▸ DESCRIPTION OF THE TASK
In the listing that follows, count each line containing the string "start" and report only the count.

▸ INFORMATION PROVIDED
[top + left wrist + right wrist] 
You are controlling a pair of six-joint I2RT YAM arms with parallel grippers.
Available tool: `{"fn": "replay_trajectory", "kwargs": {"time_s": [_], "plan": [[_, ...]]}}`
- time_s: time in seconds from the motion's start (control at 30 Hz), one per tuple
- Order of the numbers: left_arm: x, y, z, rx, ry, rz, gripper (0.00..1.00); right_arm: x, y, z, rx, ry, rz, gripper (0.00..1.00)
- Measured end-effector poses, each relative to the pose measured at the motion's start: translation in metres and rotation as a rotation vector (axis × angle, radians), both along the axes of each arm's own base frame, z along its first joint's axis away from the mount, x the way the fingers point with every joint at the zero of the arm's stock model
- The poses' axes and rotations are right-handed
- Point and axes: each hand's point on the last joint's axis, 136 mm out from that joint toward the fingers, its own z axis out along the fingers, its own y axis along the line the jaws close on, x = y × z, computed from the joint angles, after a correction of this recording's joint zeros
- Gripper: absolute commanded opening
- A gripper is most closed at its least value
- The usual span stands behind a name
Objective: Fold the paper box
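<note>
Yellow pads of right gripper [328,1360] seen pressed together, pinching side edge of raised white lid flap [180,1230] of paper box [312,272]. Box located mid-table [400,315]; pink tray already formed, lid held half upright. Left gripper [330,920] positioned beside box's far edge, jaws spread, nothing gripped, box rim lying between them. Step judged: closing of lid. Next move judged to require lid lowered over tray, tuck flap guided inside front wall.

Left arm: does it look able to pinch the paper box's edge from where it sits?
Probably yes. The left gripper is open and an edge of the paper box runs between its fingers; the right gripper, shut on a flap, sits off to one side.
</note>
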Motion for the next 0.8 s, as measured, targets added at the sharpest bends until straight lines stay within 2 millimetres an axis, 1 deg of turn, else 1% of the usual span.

▸ EXERCISE SOLUTION
2